TRY IT: Scan the data for "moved" and copy the lines it appears in.

---

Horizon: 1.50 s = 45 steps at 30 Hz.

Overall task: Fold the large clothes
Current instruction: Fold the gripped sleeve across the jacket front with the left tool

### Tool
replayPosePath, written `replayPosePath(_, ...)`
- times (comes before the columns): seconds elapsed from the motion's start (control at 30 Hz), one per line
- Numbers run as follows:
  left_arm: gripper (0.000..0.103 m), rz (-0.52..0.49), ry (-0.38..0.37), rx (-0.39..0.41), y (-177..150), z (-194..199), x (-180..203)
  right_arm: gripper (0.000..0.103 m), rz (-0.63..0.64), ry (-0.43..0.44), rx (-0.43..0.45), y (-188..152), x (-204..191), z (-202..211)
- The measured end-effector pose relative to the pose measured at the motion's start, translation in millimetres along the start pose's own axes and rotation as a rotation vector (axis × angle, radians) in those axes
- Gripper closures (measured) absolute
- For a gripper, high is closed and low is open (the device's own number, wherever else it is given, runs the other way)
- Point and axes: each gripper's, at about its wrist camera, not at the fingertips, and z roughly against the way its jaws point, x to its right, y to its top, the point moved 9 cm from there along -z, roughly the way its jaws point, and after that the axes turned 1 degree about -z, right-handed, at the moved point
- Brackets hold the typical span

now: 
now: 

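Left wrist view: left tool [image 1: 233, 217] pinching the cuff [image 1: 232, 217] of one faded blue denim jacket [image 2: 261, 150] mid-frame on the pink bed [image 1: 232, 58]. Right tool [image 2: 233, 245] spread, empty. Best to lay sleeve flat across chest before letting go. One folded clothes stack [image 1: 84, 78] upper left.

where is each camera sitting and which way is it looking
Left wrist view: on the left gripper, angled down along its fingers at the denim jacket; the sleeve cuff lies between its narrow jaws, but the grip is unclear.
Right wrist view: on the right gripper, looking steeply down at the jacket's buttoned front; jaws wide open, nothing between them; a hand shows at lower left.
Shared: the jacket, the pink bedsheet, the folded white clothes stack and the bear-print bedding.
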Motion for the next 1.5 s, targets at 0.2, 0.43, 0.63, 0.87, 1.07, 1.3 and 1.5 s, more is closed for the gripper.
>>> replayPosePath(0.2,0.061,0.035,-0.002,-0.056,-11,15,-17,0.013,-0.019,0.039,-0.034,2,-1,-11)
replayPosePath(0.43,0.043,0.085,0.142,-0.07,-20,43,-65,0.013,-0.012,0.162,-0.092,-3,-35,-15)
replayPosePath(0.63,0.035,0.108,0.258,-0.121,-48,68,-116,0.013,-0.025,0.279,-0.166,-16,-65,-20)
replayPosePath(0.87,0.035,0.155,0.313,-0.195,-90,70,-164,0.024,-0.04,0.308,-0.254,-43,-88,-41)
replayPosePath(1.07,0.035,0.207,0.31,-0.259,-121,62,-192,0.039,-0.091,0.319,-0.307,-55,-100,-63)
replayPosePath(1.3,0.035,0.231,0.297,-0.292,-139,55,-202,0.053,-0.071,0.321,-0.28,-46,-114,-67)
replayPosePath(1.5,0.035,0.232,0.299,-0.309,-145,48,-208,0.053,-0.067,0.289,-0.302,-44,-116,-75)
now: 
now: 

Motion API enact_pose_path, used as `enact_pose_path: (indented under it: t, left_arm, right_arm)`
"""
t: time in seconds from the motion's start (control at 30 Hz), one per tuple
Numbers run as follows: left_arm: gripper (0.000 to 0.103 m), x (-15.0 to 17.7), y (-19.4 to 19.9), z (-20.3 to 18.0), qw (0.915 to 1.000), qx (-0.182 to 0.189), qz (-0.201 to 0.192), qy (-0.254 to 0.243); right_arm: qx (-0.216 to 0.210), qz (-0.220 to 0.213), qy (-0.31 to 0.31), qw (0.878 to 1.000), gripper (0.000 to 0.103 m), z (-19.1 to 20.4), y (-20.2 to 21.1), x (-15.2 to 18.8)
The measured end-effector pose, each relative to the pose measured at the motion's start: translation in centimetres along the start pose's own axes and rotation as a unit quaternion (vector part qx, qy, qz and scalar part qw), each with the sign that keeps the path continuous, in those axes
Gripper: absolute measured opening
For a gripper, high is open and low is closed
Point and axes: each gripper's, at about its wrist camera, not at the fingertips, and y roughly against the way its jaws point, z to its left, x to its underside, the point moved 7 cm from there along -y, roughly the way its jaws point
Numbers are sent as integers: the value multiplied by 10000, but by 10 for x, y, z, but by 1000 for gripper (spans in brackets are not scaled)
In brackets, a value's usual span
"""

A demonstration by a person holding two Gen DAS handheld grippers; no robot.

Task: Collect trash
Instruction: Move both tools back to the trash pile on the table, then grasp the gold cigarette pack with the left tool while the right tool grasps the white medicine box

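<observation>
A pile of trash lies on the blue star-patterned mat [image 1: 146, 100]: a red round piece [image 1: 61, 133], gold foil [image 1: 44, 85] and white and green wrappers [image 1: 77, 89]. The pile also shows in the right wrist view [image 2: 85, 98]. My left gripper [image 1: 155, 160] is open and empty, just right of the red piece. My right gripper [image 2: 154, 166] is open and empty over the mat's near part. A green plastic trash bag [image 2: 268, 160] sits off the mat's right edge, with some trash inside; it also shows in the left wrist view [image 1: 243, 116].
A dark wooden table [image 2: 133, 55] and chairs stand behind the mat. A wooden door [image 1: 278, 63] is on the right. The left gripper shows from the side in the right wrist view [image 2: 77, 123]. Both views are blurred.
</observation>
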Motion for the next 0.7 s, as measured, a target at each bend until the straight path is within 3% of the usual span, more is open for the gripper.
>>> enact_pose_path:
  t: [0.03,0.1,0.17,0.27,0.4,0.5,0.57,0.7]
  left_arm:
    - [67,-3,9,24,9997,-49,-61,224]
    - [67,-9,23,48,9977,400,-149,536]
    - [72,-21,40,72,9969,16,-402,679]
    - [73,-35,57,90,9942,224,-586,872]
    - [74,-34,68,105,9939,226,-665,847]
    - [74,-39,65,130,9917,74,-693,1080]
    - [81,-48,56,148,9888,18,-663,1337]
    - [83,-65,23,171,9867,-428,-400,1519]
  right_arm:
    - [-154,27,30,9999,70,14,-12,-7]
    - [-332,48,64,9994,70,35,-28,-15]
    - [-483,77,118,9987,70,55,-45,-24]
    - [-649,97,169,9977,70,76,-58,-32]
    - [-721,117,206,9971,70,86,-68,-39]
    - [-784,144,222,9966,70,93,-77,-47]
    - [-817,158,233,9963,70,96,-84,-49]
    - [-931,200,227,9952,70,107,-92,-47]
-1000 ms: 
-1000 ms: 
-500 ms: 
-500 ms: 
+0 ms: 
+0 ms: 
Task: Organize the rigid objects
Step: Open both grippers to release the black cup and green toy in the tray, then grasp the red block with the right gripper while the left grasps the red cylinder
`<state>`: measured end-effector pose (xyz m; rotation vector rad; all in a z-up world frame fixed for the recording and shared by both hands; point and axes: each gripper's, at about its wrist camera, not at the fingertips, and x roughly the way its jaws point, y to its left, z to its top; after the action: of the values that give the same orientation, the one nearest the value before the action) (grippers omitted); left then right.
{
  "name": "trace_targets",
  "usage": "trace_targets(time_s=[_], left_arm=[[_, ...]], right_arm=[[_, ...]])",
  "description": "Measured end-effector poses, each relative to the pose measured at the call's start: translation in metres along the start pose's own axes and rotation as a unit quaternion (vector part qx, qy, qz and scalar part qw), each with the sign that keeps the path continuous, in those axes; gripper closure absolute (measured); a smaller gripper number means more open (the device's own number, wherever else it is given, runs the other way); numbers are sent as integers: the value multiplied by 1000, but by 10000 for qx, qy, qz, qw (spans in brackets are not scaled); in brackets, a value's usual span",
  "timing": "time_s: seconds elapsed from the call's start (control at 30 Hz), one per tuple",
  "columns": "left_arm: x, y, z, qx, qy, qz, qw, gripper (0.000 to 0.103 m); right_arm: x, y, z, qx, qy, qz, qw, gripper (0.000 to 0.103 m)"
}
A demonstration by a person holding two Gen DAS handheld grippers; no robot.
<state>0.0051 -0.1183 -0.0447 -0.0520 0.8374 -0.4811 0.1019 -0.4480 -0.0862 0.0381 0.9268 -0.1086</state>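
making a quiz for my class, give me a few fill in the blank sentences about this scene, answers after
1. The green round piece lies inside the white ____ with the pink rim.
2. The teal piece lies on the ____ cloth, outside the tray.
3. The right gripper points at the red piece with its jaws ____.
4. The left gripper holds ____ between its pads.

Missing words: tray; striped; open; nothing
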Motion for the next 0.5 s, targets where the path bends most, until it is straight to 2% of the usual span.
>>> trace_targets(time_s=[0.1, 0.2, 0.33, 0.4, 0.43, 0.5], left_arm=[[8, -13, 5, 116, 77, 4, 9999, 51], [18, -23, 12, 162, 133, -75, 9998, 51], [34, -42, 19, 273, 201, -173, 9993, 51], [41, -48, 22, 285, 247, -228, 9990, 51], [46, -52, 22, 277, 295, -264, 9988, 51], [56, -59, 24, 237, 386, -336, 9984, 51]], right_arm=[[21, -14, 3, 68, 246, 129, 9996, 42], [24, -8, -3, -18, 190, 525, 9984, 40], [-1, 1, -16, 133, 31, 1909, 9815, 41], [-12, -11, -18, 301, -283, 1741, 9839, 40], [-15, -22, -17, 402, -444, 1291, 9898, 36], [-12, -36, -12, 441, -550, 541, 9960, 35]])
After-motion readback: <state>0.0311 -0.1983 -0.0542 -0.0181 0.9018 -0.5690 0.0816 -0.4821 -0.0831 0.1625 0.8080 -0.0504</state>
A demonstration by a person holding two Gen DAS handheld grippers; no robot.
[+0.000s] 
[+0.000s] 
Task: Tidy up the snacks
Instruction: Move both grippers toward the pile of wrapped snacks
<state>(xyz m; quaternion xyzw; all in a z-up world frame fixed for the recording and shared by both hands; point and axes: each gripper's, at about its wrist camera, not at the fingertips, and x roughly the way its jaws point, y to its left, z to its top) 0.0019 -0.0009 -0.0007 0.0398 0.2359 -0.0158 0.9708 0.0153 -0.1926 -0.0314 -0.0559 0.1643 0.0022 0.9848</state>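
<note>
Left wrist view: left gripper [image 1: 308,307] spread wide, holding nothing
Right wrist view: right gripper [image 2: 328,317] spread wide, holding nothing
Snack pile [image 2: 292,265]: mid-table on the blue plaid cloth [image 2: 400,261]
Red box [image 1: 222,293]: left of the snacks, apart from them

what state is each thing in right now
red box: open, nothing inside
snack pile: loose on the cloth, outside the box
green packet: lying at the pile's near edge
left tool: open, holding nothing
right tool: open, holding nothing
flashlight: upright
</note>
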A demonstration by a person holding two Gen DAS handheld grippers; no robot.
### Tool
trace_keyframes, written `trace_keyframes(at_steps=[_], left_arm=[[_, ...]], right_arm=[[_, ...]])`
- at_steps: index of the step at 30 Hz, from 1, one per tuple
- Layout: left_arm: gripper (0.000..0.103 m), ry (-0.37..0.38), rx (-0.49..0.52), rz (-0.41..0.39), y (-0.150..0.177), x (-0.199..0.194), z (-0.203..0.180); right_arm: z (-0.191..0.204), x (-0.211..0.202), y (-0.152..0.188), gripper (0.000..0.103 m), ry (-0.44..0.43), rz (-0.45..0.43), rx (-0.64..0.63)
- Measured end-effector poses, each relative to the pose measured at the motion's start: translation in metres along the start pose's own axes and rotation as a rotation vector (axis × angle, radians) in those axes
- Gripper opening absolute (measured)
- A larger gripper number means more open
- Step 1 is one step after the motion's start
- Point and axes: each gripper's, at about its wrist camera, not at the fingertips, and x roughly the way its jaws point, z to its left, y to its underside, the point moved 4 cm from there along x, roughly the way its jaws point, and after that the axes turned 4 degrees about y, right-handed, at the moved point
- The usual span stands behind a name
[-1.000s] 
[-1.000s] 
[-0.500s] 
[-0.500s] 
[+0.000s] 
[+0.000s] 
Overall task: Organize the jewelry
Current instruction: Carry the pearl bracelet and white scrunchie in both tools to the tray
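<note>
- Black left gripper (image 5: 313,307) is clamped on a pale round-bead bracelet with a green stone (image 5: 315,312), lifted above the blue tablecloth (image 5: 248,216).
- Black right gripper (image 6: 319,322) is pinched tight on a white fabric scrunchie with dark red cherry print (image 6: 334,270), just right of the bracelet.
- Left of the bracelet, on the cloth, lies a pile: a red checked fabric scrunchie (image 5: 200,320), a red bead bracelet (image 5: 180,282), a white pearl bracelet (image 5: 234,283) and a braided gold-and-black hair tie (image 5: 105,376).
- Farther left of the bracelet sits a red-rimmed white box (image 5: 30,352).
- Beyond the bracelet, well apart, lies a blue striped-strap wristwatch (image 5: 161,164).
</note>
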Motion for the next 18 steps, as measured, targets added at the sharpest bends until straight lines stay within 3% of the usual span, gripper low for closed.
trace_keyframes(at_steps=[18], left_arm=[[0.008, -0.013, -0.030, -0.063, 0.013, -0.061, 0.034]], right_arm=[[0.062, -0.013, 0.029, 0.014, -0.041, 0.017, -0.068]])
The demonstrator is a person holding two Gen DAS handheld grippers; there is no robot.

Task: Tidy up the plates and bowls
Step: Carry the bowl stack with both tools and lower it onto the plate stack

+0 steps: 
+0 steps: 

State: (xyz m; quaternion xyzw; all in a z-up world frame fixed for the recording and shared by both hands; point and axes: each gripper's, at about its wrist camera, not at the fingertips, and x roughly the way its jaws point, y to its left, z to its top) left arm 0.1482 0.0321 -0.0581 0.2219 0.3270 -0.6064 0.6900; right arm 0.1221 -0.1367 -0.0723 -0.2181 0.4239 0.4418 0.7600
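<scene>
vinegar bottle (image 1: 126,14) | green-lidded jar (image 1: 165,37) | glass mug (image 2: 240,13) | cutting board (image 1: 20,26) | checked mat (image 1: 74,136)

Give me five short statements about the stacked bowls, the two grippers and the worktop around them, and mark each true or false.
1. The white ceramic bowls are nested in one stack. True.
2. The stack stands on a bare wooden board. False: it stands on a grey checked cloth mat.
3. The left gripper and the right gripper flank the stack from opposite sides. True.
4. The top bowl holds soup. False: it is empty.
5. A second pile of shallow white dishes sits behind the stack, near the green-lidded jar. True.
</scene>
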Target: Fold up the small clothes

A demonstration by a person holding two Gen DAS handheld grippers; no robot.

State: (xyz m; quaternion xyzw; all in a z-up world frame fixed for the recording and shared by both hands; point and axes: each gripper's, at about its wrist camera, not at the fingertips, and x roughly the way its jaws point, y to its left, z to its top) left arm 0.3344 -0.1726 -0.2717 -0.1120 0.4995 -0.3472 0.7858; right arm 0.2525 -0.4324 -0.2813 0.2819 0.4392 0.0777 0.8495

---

REPLY:
- Point and axes: each gripper's, at about its wrist camera, not at the fingertips, and z roughly against the way its jaws point, x to its right, y to its top, the point moved 9 cm from there along -z, roughly the way its jaws point, and after that the axes turned 1 degree about -z, right-handed, at the moved point
Point and axes: each gripper's, at about its wrist camera, not at the fingertips, and y roughly against the way its jaws point, z to its left, x to its underside, the point moved 7 cm from there along -y, roughly the way its jaws point
- Point and axes: each gripper's, at about its wrist camera, not at the fingertips, and x roughly the way its jaws point, z to its left, y to its underside, the point moved 4 cm from there along x, roughly the way its jaws point, and after that the axes turned 4 degrees about y, right-handed, at the moved point

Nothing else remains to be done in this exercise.